● **THE PROBLEM**: The required output is every record, reproduced exactly.

+++

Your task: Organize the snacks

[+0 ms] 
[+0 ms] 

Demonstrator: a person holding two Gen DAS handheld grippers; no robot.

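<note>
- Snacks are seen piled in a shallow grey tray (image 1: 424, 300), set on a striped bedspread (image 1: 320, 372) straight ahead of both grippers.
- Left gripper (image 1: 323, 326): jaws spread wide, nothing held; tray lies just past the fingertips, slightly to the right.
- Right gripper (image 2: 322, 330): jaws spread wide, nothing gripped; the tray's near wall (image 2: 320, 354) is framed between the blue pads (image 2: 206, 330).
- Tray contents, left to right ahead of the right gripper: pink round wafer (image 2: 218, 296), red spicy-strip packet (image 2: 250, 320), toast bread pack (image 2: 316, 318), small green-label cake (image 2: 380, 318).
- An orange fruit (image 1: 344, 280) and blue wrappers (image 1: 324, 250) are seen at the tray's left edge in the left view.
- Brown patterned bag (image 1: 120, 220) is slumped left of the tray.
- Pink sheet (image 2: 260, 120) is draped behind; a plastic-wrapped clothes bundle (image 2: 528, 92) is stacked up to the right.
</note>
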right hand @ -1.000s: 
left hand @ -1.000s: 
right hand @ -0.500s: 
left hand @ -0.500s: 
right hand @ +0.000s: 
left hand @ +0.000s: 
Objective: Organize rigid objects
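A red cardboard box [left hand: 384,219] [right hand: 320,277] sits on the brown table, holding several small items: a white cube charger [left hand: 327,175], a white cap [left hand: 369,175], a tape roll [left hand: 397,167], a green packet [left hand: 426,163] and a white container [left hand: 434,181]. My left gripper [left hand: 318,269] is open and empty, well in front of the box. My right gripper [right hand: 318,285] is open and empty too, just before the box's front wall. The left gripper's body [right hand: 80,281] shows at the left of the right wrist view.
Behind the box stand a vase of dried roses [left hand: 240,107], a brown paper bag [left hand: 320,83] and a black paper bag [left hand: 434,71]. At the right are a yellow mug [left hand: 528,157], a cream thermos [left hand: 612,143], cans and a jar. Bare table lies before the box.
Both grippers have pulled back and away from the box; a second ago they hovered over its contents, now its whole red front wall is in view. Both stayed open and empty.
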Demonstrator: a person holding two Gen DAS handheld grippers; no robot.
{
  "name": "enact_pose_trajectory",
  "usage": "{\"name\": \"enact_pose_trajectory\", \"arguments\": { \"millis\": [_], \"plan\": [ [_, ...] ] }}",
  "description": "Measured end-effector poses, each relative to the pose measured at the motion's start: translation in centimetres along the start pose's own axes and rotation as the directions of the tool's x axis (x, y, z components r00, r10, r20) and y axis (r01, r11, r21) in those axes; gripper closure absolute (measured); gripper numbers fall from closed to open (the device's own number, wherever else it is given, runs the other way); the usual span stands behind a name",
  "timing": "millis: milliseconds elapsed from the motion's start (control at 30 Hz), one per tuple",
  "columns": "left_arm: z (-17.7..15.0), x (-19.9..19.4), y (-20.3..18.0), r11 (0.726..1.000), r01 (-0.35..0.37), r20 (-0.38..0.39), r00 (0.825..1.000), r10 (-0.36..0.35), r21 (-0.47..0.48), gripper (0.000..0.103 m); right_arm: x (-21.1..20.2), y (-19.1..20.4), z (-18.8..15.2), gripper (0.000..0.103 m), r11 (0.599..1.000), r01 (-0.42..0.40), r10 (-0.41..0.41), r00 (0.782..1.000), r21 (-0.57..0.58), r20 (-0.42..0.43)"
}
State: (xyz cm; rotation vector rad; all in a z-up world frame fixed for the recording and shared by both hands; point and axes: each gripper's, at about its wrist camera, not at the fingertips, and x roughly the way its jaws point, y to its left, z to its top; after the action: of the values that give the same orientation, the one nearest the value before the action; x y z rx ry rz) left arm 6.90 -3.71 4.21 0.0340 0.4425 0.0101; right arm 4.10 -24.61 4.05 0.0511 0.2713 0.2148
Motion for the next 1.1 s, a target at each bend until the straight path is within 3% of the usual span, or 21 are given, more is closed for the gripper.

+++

● **SOLUTION TO THE EXERCISE**:
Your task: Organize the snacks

[+0 ms] 
[+0 ms] 

Demonstrator: a person holding two Gen DAS handheld grippers; no robot.

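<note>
- Snacks are seen piled in a shallow grey tray (image 1: 424, 300), set on a striped bedspread (image 1: 320, 372) straight ahead of both grippers.
- Left gripper (image 1: 323, 326): jaws spread wide, nothing held; tray lies just past the fingertips, slightly to the right.
- Right gripper (image 2: 322, 330): jaws spread wide, nothing gripped; the tray's near wall (image 2: 320, 354) is framed between the blue pads (image 2: 206, 330).
- Tray contents, left to right ahead of the right gripper: pink round wafer (image 2: 218, 296), red spicy-strip packet (image 2: 250, 320), toast bread pack (image 2: 316, 318), small green-label cake (image 2: 380, 318).
- An orange fruit (image 1: 344, 280) and blue wrappers (image 1: 324, 250) are seen at the tray's left edge in the left view.
- Brown patterned bag (image 1: 120, 220) is slumped left of the tray.
- Pink sheet (image 2: 260, 120) is draped behind; a plastic-wrapped clothes bundle (image 2: 528, 92) is stacked up to the right.
</note>
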right hand @ -1.000s: 
left hand @ -1.000s: 
right hand @ -0.500s: 
left hand @ -0.500s: 
right hand @ +0.000s: 
left hand @ +0.000s: 
Objective: Organize rigid objects
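A red cardboard box [left hand: 384,219] [right hand: 320,277] sits on the brown table, holding several small items: a white cube charger [left hand: 327,175], a white cap [left hand: 369,175], a tape roll [left hand: 397,167], a green packet [left hand: 426,163] and a white container [left hand: 434,181]. My left gripper [left hand: 318,269] is open and empty, well in front of the box. My right gripper [right hand: 318,285] is open and empty too, just before the box's front wall. The left gripper's body [right hand: 80,281] shows at the left of the right wrist view.
Behind the box stand a vase of dried roses [left hand: 240,107], a brown paper bag [left hand: 320,83] and a black paper bag [left hand: 434,71]. At the right are a yellow mug [left hand: 528,157], a cream thermos [left hand: 612,143], cans and a jar. Bare table lies before the box.
Both grippers have pulled back and away from the box; a second ago they hovered over its contents, now its whole red front wall is in view. Both stayed open and empty.
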Demonstrator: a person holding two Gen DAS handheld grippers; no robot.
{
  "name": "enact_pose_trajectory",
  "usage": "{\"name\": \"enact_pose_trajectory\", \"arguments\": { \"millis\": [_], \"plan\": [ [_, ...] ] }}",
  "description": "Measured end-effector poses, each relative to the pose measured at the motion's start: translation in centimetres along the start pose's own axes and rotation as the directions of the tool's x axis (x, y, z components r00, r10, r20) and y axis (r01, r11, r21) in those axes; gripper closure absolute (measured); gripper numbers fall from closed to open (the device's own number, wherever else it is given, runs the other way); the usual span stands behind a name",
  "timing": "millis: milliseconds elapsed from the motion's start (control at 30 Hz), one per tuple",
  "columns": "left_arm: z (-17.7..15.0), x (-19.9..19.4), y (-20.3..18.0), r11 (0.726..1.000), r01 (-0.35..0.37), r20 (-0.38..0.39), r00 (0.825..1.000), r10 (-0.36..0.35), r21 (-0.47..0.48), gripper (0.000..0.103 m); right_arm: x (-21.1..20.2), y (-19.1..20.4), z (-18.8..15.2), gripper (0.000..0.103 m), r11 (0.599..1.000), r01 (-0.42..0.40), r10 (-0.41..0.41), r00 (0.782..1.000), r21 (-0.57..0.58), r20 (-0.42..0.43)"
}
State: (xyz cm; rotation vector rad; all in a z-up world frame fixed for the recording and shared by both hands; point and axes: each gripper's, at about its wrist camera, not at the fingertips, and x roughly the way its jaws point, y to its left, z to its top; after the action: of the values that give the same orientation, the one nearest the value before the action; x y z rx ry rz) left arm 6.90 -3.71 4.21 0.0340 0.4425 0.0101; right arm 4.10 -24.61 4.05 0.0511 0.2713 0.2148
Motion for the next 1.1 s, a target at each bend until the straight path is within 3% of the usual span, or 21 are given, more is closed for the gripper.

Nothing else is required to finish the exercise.